While James faces deprivations in captivity and Danny prepares for her dive – both locked up in their eternal loneliness and abandonment, both afraid of the unknown inside and out – they often think about the other, and about their story together: a past Christmas in a small hotel in the French countryside where they first met, and where they had an affair that only lasted for a couple of days, yet engulfed their whole life and being in that short time.

The story of these few days unfold slowly, tucked in between the chapters dealing with the present life of the main characters (mostly of James).

The intention is clear: while he’s being brutalized in captivity, the few days of intimacy, real closeness, and deep human bond he experienced with Danny start to occupy a unique place in his mind, and his memories of the time spent together become something he can hold on to in order to keep his sanity – even if all the depth and intimacy he experienced with Danny was more or less an illusion, because Danny is unable to simplify her work – which is her innermost essence – in a way that others can understand it, and James isn’t even allowed to disclose his real occupation.

And don’t get me wrong – both Danny and James do what they do out of a very real obsession, and they even keep working during their Christmas holidays, so in their case we might say that their jobs occupy a crucial place in their life, and that they devote a significant part of their innermost selves to their occupations.
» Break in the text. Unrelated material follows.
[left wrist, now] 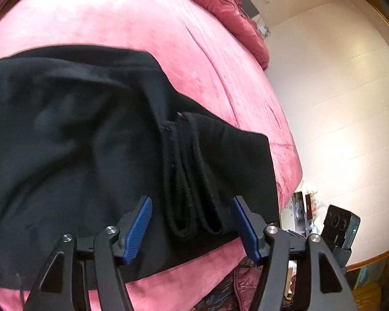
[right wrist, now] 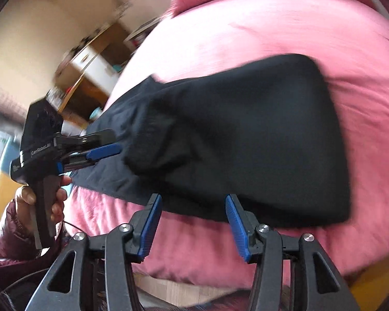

The occupations they can’t or are not allowed to share with the other.

Perhaps it’s due to this ultimate impossibility-to-share that this novel often speaks in a language that distances me from the characters to the extent I don’t like to be distanced.

And I feel distanced even if there’s an abundance of beautiful and cosmic passages here – about how we are such a young and perishable species (and the only species that’s mesmerized by its own consciousness), about how most organisms live hiding in the depth, in small nooks – and parallel to this, there’s a deeply human melancholy here, a desire for life, and a desire for intimacy (because, after all, we probably really are enamored by our own consciousness, and we ache to share our secret depths with someone).

(Of course that’s another question whether we feel that the parallels drawn among the themes of the ocean, humanity, individual humans, depth, and so on are too direct or not – for me they are a bit too direct.)

So there’s a lot of fine, telling, often painfully beautiful or unsettling details here – a simple but touching simile; a memory of the now far-away Christmas (for example, when James thinks he can hide himself from Danny and then it turns out that Danny can read him like an open book – which, in this case, isn’t bad because it means that someone truly pays attention); or a present event (for example, when James masturbates in his cell with the intention to soil the space around him – and he deliberately avoids thinking about Danny during his act of rebellion).

But these tender or brutal passages are often lost in the sea of encyclopedic, political, or schoolteacher-like ruminations. I often feel that Ledgard-the-journalist defeats Ledgard-the-fiction-writer, and I don’t think that’s particularly desirable in a novel. For literary fiction, the style of this novel is too dry. Sure, you can write things like: “James was traumatized by certain experiences during his captivity to such an extent that he lost all his ability to act” – but to me this feels more like journalism, not fiction. And before I get completely lost in my train of thought: this isn’t non-fiction. This book is literary fiction, only not very successful as such.

Not always successful – because when Ledgard decides to dig a little deeper (yes!) into his characters, into their thoughts, and into the way they experience their lives (be it either the invocation of memories, or the deprivations and mortal danger of the present), then I also feel this depth, and I’m touched and unhinged, and I can’t stop thinking about the characters, and they crawl into my dreams. However, when Ledgard goes on to deliver a lecture about the political situation in Somalia or about Islam, then I have a hard time willingly suspending my disbelief and accepting that these are James’ thoughts, even if the lectures are prefaced by saying “James thought that…”

In the end, my feelings are mixed. On the one hand, this is an extremely strong and affecting book (perhaps – just perhaps – partly because it’s based on real events), and it more or less works as a novel, too – that’s for sure that I want to find out what happens to the characters (I’m more interested in James’ fate than in Danny’s, though, probably because there’s much more depth to James’ character, and I naturally feel more about him than about Danny). But all the lecturing and explanations do nothing good for me here.